Le droit de l’employeur d’imposer son contrôle sur le lieu de travail et la possibilité de le visiter de façon occasionnelle ou régulière s’ajouteront à ces enjeux et l’Entente devra les prévoir pour attester du consentement de l’employé.

Des équipements de bureau (ordinateur, fournitures, bureau, chaise, imprimante, etc.) demeurent requis pour l’exécution d’un travail en quantité et en qualité suffisantes. Nous pouvons immédiatement conclure, selon l’article 85.1 de la Loi sur les normes du travail (LNT) que l’employeur ne doit pas en assumer tous les coûts.
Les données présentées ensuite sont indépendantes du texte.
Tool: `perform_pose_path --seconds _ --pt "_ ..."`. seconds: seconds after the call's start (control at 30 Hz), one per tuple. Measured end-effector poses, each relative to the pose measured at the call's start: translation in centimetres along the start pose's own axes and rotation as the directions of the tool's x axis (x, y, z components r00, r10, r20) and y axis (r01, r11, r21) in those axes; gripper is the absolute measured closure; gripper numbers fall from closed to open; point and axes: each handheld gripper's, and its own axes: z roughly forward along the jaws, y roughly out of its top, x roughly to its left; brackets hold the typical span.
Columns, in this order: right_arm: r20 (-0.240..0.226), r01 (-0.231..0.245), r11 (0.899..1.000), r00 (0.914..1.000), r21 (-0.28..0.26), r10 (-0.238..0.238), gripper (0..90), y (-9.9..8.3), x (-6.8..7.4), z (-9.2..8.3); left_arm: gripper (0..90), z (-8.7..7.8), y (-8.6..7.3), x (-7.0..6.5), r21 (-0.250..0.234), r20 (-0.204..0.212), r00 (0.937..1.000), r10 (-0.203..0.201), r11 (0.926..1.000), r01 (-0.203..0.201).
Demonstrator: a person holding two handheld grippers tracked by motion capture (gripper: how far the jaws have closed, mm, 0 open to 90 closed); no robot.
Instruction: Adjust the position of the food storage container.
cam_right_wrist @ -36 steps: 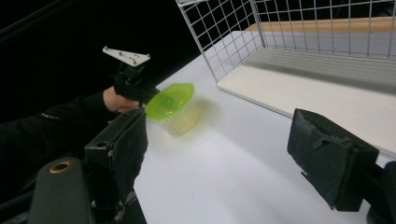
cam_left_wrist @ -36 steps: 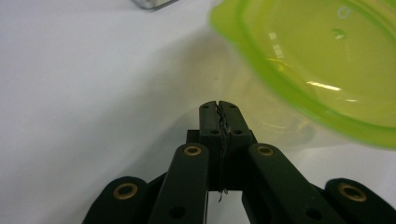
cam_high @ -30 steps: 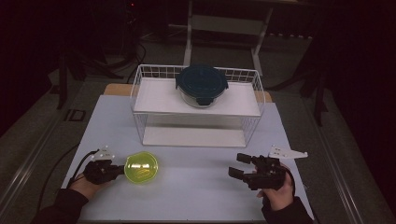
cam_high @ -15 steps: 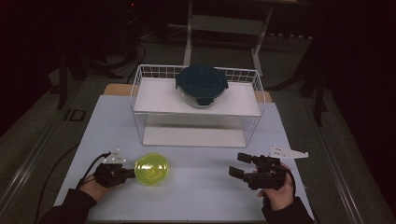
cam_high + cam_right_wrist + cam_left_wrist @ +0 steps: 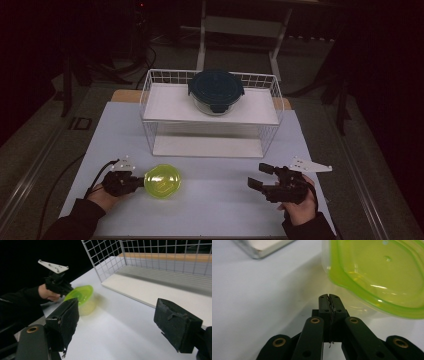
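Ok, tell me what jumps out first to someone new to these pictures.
The bright green-lidded container stands out on the pale table near its front left, with the shut left gripper right beside it. Behind, a white wire rack carries a dark-lidded glass container on its upper shelf. At the front right, the right gripper waits with jaws wide apart and nothing between them.

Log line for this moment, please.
left gripper: shut, fingers beside green-lidded container | right gripper: open, empty | dark-lidded container: on rack shelf
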Motion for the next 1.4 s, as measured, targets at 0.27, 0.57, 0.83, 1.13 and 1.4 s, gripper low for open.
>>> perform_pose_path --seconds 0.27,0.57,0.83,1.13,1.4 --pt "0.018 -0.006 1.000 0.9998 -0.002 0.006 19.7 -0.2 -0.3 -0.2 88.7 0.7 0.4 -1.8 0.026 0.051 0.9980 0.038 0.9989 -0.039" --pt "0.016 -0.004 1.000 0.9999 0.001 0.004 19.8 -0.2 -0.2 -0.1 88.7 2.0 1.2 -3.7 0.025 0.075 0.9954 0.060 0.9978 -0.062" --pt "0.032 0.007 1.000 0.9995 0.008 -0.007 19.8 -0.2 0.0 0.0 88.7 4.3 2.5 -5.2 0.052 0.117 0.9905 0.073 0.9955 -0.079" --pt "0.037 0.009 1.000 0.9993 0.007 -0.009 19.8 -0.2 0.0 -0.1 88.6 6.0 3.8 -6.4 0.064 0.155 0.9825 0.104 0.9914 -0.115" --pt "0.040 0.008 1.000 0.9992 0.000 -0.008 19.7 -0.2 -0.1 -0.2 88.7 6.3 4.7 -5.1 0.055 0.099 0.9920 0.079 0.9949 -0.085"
Toutefois, l’efficacité des outils de travail, la sécurité informatique et la protection des informations confidentielles, des documents de travail et de certaines conversations pourront amener l’employeur à les fournir. L’Entente devra donc prévoir la responsabilité quant aux biens, leur utilisation avec prudence et diligence et les conditions de prêt et de retour.

Sauf exception, l’horaire de travail normal ou prévu au contrat doit être respecté en télétravail et l’employé doit faire preuve de loyauté et d’honnêteté à ce sujet (art. 2088 Code civil du Québec). Les dispositions de la LNT continuent de s’appliquer, notamment quant à la durée de la semaine normale de 40 heures et aux heures supplémentaires (art. 52 et 54 LNT). Il sera prudent de prévoir à l’Entente que les heures supplémentaires doivent être approuvées à l’avance, car le télétravail ne les rend pas incontrôlables (art. 54 (4) LNT). 
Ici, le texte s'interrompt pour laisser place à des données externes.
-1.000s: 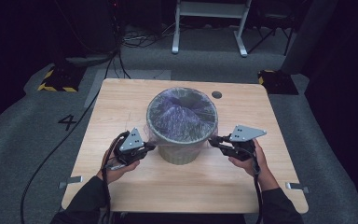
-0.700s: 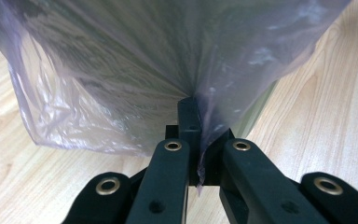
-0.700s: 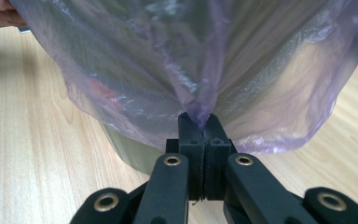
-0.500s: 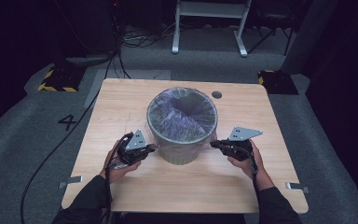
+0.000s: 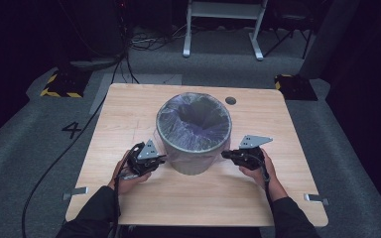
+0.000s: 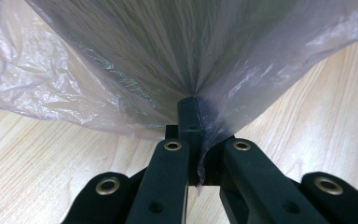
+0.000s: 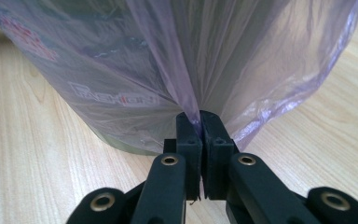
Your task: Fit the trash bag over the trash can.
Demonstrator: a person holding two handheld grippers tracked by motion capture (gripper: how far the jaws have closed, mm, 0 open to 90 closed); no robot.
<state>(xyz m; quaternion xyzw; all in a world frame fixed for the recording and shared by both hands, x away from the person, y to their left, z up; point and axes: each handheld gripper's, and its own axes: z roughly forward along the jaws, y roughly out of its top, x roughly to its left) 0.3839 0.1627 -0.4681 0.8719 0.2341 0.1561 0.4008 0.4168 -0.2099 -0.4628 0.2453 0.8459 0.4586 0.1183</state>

L’employeur doit pouvoir s’assurer de la productivité de ses employés et il peut demander des comptes et des rapports d’activités en télétravail, dans les limites du droit à la vie privée et du droit de gérance. L’expectative de vie privée est plus grande à domicile qu’au bureau et l’employeur doit en être conscient. Une surveillance vidéo ou audio en continu d’un employé au cours de son travail n’est généralement pas permise tout comme en entreprise. De même, l’utilisation d’outils de surveillance électronique de manière continue et systématique est généralement interdite, sauf exception. Ceci dit, l’employeur n’est pas pour autant privé de tout moyen.
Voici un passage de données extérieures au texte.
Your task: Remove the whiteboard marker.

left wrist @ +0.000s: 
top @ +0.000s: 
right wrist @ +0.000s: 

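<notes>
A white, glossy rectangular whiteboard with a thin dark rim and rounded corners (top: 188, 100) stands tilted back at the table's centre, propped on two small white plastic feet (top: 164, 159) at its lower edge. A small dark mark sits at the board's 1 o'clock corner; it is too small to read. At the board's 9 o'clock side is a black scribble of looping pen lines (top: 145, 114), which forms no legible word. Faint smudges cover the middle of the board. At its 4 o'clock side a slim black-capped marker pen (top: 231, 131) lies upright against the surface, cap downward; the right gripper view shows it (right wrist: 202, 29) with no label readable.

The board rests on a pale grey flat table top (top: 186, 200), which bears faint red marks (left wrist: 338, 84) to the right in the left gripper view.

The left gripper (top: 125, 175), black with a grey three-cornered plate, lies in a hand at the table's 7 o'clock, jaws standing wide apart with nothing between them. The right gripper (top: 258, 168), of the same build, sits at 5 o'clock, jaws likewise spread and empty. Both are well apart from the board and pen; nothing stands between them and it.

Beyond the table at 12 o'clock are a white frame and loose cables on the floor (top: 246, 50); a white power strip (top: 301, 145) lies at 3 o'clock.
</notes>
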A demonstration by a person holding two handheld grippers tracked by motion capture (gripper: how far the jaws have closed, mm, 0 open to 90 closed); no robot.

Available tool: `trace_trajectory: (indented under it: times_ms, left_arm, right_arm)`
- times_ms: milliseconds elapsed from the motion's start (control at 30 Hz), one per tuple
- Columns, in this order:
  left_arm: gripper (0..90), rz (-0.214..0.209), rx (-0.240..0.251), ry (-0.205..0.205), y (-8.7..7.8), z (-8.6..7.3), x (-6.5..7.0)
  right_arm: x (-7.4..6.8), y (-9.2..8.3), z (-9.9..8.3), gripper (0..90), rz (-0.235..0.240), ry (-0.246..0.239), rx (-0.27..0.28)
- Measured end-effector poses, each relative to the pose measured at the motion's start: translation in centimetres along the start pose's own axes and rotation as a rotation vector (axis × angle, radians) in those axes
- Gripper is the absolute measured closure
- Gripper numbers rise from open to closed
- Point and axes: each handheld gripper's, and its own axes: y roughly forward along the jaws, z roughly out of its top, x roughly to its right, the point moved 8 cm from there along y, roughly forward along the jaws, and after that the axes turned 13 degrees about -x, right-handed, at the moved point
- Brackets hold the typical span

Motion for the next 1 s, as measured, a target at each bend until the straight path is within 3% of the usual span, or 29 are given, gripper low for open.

Une politique sur le télétravail sera un outil judicieux pour encadrer le télétravail et compléter l’Entente. Bien que non obligatoire, elle établira clairement les règles applicables, considérant les nombreux enjeux existants. Une telle politique ne peut, à elle seule, être suffisante pour pallier l’absence de consentement de l’employé quant aux éléments touchant le télétravail lui-même, la vie privée, la surveillance systématique ou ponctuelle, la modification de l’Entente ou la fin du télétravail à l’initiative de l’employeur.

 

Conclusion 

Plusieurs autres aspects liés au télétravail tels la gestion de l’absentéisme, la protection de la santé mentale, le harcèlement psychologique, l’évaluation de rendement et la gestion des mesures administratives ou disciplinaires seront également à l’ordre du jour.

Permettre le télétravail emporte ainsi des enjeux juridiques importants et cette décision doit être prise en connaissance de cause pour répondre aux orientations et aux besoins réels de l’organisation.